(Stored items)
-=-=-
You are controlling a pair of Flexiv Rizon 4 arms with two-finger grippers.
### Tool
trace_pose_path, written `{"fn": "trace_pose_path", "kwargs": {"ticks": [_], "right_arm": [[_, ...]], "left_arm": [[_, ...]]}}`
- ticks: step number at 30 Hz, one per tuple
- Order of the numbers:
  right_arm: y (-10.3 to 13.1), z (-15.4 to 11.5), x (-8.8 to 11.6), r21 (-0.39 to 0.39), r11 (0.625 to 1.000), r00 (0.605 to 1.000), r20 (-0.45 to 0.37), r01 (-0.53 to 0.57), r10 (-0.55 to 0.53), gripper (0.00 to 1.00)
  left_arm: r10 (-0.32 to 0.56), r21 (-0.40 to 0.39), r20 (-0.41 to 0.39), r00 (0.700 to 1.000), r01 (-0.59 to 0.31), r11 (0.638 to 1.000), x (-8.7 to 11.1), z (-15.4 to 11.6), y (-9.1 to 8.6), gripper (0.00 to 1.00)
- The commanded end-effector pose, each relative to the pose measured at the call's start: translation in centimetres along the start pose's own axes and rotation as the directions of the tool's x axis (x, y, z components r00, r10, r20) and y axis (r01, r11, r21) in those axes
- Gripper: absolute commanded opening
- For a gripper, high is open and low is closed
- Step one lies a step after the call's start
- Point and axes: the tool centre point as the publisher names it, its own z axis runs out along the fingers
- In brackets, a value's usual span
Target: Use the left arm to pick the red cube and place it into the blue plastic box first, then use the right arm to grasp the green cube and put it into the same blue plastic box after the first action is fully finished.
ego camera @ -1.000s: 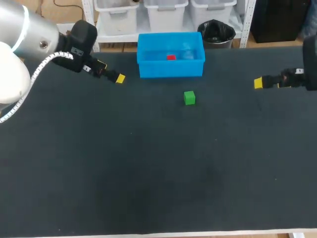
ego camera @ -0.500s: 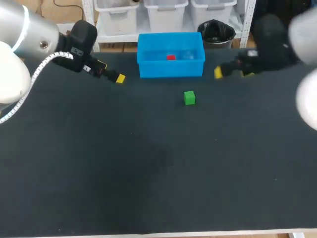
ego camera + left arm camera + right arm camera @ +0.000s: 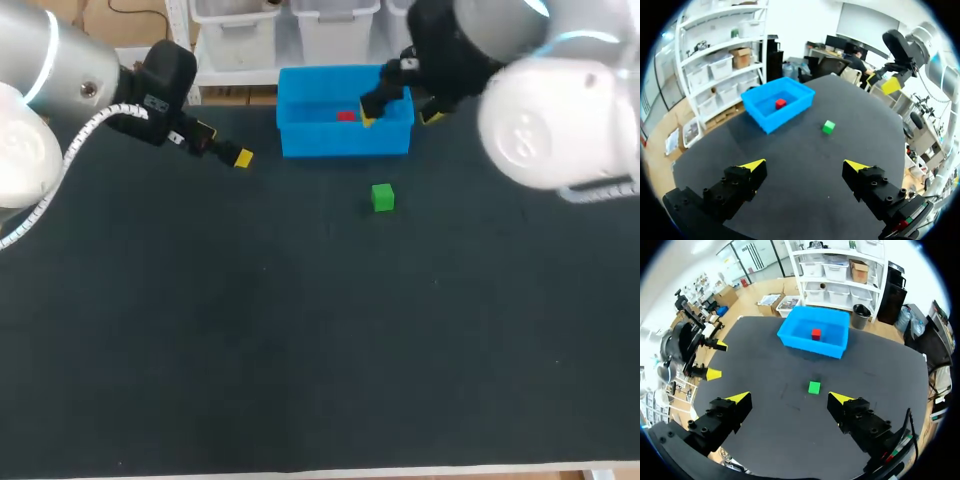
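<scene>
Red cube (image 3: pixel 345 116) sits in the blue plastic box (image 3: pixel 330 143); green cube (image 3: pixel 382 197) lies on the tabletop (image 3: pixel 300 350) near its front wall. Left jaws and right jaws are both wide open, empty. We worry the right jaws descend off-centre and shove the cube or clip the box. Our right arm (image 3: pixel 540 100) hides the box's far corner.

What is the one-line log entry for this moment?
red cube: in blue plastic box | green cube: on table, untouched | left gripper: open, empty | right gripper: open, empty
</scene>
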Motion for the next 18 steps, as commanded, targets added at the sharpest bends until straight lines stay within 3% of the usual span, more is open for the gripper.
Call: {"fn": "trace_pose_path", "kwargs": {"ticks": [1,18], "right_arm": [[0.8,0.8,-1.2,0.093,0.996,0.999,-0.049,-0.009,0.013,1.0],[1.3,1.8,-1.8,0.14,0.985,0.982,-0.147,-0.098,0.118,1.0]], "left_arm": [[0.003,0.005,0.007,1.0,-0.003,1.0,0.2,0.0,0.1,1.0],[0.003,0.005,0.007,1.0,-0.003,1.0,0.2,0.0,0.1,1.0]]}}
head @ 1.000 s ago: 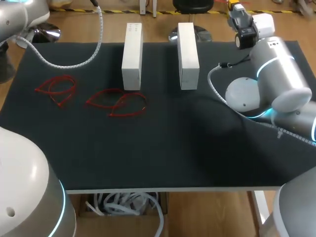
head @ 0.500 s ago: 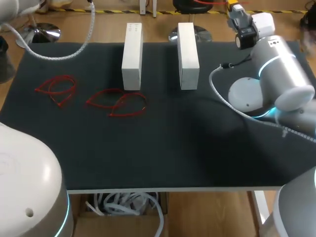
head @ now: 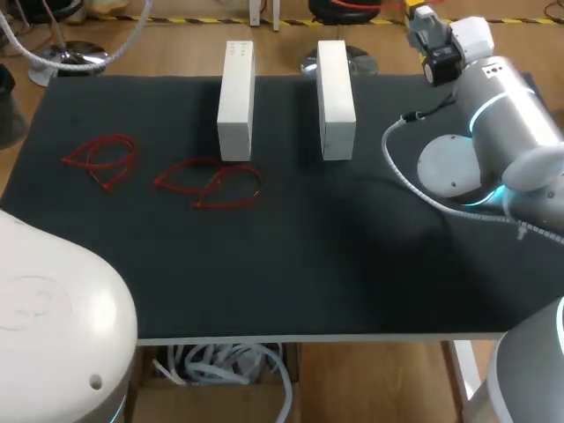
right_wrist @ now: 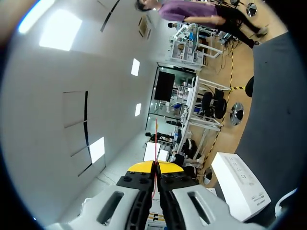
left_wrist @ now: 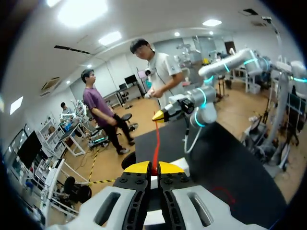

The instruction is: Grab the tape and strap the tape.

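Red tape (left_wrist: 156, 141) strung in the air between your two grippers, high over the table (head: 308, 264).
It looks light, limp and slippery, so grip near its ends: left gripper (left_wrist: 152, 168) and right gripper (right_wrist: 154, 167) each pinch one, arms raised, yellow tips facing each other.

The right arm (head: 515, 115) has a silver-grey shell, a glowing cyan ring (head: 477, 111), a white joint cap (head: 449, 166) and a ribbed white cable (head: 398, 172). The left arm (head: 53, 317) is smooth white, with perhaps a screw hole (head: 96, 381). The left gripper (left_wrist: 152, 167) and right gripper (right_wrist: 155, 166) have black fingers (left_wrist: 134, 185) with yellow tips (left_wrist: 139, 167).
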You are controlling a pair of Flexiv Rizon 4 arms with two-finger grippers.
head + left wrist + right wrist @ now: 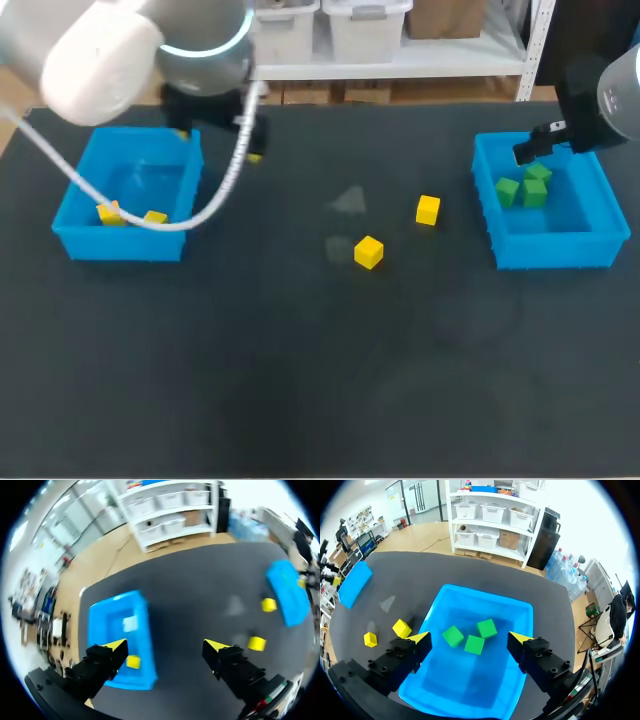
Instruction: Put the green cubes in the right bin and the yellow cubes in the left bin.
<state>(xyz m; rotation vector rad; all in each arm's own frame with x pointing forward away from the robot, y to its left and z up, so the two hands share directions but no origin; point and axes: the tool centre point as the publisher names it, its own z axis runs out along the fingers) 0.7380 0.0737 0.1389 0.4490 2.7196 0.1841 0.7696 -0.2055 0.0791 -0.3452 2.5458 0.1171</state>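
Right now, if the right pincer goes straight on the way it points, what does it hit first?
Most likely the green cubes: the open right pincer points down into the right bin, and they lie straight ahead between its fingers. Depth is unclear.

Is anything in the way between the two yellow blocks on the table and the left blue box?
Nothing visible is. The table lies bare between the left bin and both loose blocks, the near yellow cube and the far yellow cube.

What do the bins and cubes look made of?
Left bin and right bin: likely moulded plastic, semi-glossy, with a pale sheen on their floors. Green cubes and yellow cubes: matte, evenly coloured, crisp-edged; painted wood or foam, cannot tell.
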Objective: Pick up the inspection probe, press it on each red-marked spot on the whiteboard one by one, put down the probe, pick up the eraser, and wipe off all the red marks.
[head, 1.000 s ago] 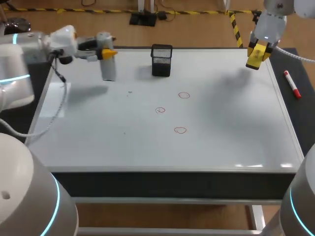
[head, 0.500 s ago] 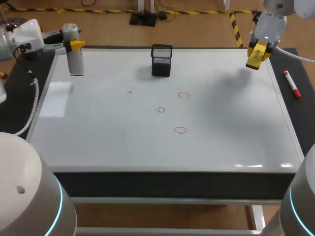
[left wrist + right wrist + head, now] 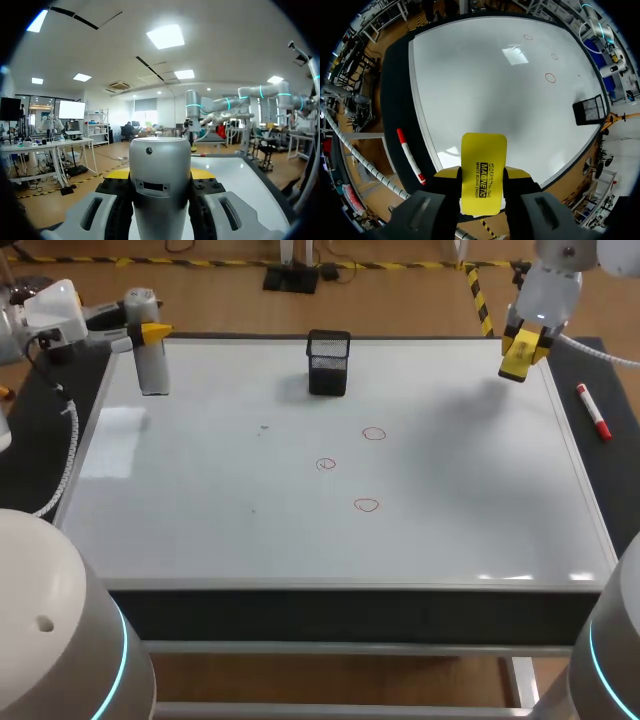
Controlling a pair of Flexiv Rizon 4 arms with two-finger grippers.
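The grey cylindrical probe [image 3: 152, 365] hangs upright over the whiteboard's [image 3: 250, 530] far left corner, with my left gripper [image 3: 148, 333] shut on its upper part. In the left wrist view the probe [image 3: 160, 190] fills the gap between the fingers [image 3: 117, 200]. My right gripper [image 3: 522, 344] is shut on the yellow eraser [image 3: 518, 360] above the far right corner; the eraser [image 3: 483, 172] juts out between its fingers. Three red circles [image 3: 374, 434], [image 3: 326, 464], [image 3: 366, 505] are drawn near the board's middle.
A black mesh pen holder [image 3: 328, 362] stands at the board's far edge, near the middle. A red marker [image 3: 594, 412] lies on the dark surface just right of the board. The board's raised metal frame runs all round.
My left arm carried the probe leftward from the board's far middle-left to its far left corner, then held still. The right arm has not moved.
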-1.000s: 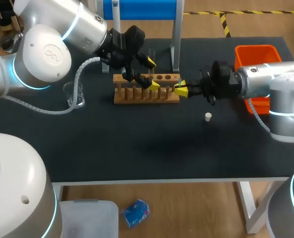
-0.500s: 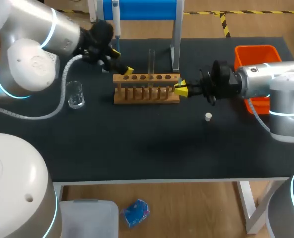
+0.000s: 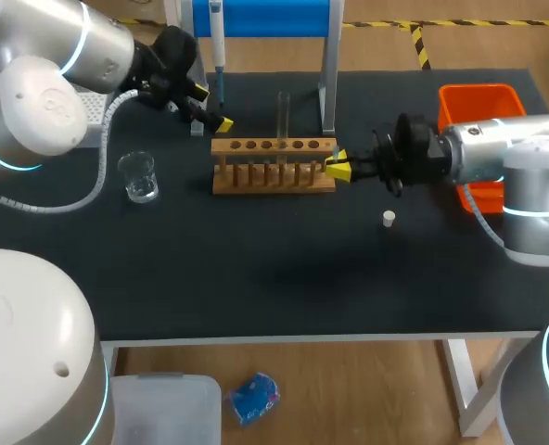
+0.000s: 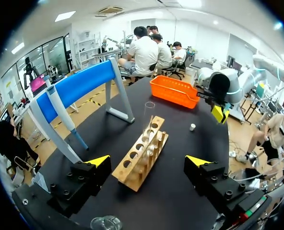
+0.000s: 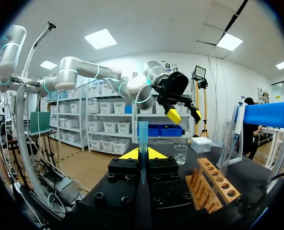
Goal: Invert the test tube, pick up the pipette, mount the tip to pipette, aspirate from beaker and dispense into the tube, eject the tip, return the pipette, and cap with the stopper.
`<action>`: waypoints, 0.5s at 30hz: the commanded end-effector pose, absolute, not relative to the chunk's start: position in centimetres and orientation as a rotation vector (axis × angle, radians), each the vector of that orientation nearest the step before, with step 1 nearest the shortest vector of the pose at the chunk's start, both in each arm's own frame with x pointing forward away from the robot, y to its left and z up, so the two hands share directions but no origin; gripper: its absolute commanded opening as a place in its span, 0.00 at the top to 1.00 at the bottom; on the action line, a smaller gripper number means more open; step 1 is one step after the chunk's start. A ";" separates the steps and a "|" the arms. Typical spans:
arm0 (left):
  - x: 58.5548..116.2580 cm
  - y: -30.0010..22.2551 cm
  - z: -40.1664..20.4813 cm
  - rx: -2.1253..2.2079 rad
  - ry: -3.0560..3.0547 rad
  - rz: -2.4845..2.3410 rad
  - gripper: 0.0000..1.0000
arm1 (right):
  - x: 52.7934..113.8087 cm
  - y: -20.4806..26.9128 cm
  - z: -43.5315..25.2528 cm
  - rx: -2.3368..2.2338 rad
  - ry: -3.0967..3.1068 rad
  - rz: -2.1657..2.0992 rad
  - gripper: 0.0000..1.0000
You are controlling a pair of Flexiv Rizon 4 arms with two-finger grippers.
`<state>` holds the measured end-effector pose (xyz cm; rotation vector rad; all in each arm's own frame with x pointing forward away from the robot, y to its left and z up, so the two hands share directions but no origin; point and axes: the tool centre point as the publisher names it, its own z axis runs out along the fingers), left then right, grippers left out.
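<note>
Left arm: our left tool (image 3: 212,108) is hanging wide open, its fingers well apart and gripping nothing. The wooden rack (image 4: 141,158) is lying on the worktop (image 3: 256,269) ahead of and below this tool, running lengthwise away from it. The test tube (image 4: 148,111) is standing upright in one of the rack's holes, mouth up, beyond the open fingers. The pipette (image 4: 60,117) is hanging on the blue stand (image 4: 79,86), just off to one side of this tool and not touching it. The beaker (image 3: 138,176) is sitting on the worktop below and behind the tool, apart from the rack.

Right arm: our right tool (image 5: 143,154) is closing its fingers tight on a blue pipette tip (image 5: 143,136), which is sticking straight out ahead between them. We are holding this tool at the rack's near end, with the rack stretching away beside it. The stopper (image 3: 389,218) is lying on the worktop near this tool, clear of it. The orange bin (image 3: 483,102) is sitting behind the tool, beside our right arm.
</note>
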<state>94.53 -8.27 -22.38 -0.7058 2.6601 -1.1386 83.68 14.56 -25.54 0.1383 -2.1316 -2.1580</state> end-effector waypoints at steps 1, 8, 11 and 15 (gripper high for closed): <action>94.5 -8.2 -22.3 -0.704 2.662 -1.140 0.00 | 83.6 14.5 -25.5 0.138 -2.134 -2.159 1.00; 100.1 -7.4 -23.7 -0.925 2.423 -1.091 0.00 | 83.6 14.5 -25.5 0.138 -2.134 -2.159 1.00; 102.7 -7.5 -24.2 -0.990 2.341 -1.092 0.00 | 83.6 14.5 -25.5 0.138 -2.134 -2.159 1.00; 105.4 -7.2 -25.0 -1.108 2.248 -1.028 0.00 | 83.6 14.5 -25.5 0.138 -2.134 -2.159 1.00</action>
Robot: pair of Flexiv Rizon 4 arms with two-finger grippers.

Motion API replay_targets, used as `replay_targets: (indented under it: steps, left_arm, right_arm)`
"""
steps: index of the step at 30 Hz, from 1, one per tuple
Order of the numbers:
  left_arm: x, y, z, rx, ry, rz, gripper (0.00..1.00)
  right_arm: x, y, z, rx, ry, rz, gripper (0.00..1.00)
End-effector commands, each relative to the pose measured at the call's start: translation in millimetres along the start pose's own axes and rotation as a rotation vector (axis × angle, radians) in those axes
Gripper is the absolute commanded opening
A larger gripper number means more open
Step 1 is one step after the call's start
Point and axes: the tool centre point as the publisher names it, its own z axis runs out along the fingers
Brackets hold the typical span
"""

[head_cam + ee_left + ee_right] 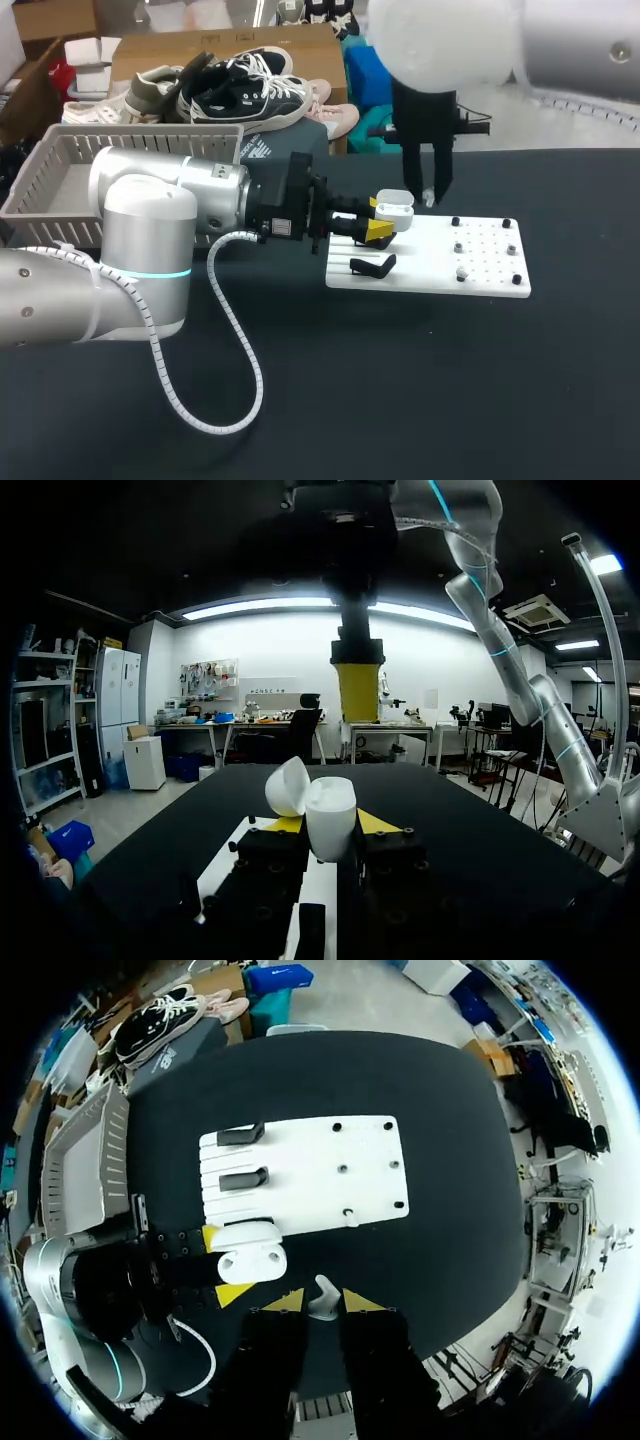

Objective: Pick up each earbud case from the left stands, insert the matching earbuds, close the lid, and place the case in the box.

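Two end effectors meet over one white rectangular board (470,262) on the black bench (420,400). The left end effector (378,218) clamps one glossy white earbud case (396,208) from both sides, with the lid swung open, just above the board's left edge. The right end effector (323,1302) hangs close beside the case (fingers pointing down), its yellow tips pinching one small white earbud (322,1295). Two black angled stands (243,1177) sit bare on the board's left part. Small pegs dot the other part (too small to count surely). One grey slatted plastic box (150,140) stands at the bench's left rear, well apart from the board.
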Motion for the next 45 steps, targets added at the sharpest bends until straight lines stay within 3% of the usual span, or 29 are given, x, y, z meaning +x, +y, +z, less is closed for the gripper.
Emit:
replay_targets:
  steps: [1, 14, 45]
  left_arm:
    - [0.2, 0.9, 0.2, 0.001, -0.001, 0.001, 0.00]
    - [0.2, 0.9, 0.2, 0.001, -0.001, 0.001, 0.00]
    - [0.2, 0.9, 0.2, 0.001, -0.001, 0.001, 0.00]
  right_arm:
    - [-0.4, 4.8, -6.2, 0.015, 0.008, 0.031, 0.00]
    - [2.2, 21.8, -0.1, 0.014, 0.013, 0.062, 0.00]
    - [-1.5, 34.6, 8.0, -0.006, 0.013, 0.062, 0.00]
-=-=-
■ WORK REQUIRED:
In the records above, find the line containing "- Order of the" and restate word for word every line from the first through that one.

■ TASK RESULT:
You are controlling a pair of Flexiv Rizon 4 arms with two-finger grippers.
### Tool
trace_pose_path, written `{"fn": "trace_pose_path", "kwargs": {"ticks": [_], "right_arm": [[_, ...]], "left_arm": [[_, ...]]}}`
- ticks: step number at 30 Hz, one per tuple
- Order of the numbers:

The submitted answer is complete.